New smartphone preorders have been around for some time for mobile carriers to line up their customer orders, prepare their inventories and shipping systems and get the latest devices out to hungry customers.

But for Legere, of course, that would be boring.

“I heard you!” Legere tweeted on Aug. 17. “You want to preorder and get your new Samsung devices pronto. So, we’re going to speed this up and skip preorders altogether!”

Instead, in his usual counter-traditional manner, he had a better idea. “We’re opening up #Note5 and #GalaxyS6Plus ordering starting Tuesday, 6 a.m. PT—no preorder needed. AND we’re going to start shipping ASAP!” Legere tweeted a short time later.

The upcoming Samsung flagship smartphones were launched on Aug. 13 and will be available in stores on Aug. 21.

So why are Legere’s actions notable?

It’s because Legere, who openly curses as part of his daily vocabulary during earnings calls, customer meetings, product announcements and other IT events and wears bright pink T-Mobile T-shirts and black jeans to events—sometimes with a casual suit jacket—is his own man and doesn’t think twice about setting the mobile establishment on its ear anytime, any day. For T-Mobile, he may be the company’s biggest asset.

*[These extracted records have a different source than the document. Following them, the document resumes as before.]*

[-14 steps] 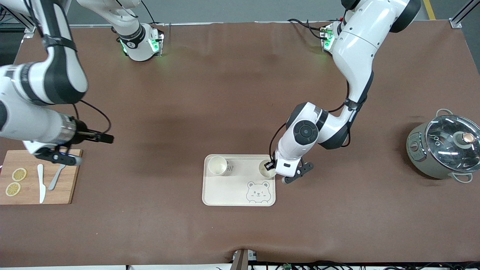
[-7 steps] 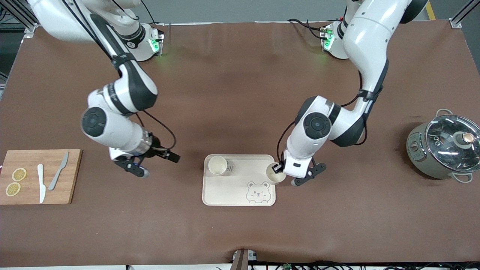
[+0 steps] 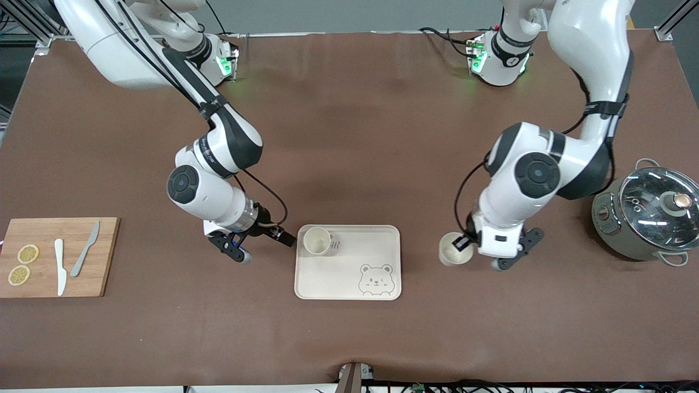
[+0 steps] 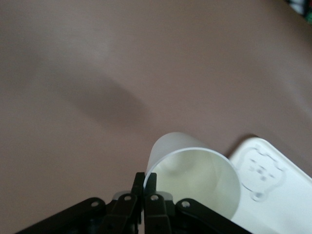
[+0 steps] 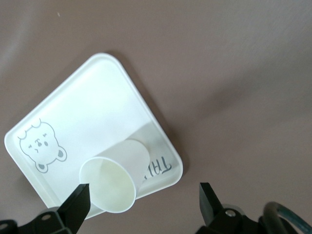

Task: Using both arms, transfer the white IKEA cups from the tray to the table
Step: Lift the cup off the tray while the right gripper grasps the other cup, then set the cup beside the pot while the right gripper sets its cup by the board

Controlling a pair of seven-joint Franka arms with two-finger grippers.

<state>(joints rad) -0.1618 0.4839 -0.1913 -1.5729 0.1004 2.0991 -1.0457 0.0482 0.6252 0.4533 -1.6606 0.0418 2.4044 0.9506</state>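
pinching the rim of one cup [image 3: 452, 250], the left end effector [image 3: 464, 243] holds it over bare counter [image 3: 349, 136], right of centre in frame. the other cup [image 3: 317, 240] stands upright in the tray's [image 3: 349, 289] upper-left corner, just beside the right end effector [image 3: 284, 237], whose jaws are spread.

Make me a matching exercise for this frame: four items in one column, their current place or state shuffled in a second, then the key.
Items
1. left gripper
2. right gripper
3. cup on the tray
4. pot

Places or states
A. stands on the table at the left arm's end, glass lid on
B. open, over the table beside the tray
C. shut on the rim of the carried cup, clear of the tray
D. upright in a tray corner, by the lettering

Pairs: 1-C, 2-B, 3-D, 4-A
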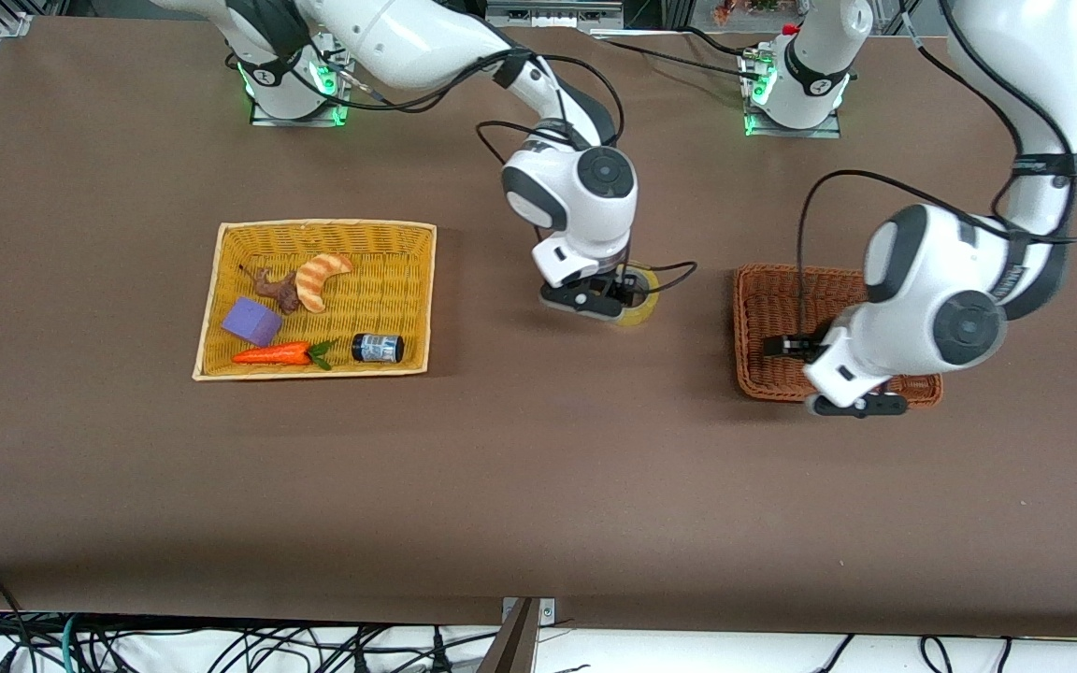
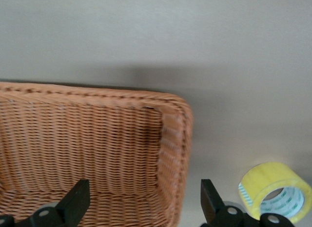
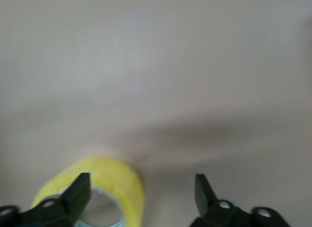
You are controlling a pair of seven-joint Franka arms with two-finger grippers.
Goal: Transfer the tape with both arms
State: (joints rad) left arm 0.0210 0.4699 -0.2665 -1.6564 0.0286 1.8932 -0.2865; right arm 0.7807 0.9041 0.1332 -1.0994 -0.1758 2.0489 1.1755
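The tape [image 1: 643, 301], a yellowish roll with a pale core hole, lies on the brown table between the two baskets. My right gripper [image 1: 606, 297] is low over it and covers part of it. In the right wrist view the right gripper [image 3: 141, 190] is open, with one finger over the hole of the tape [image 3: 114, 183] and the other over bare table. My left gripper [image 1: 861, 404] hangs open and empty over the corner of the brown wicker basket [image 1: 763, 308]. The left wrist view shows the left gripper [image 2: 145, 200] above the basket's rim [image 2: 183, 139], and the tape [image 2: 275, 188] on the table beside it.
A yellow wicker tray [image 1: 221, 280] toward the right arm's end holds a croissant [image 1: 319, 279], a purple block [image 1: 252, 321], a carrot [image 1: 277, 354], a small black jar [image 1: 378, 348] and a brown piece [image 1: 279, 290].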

What Legere gives T-Mobile is a huge personality and a leader who is not shy about plastering his company’s name, services and performance anywhere he can in social media circles. The guy posts multiple times a day, often complaining about rivals and their leaders, as well as making a spectacle of himself and his company.

More power to him, I say.

Ask an average consumer the name of T-Mobile’s CEO, and I bet there are plenty of people who know him by reputation and by name. That’s not the case for the CEOs of AT&T, Sprint and Verizon, I would bet.

So sure, Legere does things differently. He dumps preorders for actual orders—which may not be that big a deal in the real world—but he gets heard and he gets watched.

Legere is a CEO with a desire to do things a little differently and to try new things. He continues to generate good publicity for his company by just being himself, a natural huckster. And, that, friends, is a good thing for T-Mobile.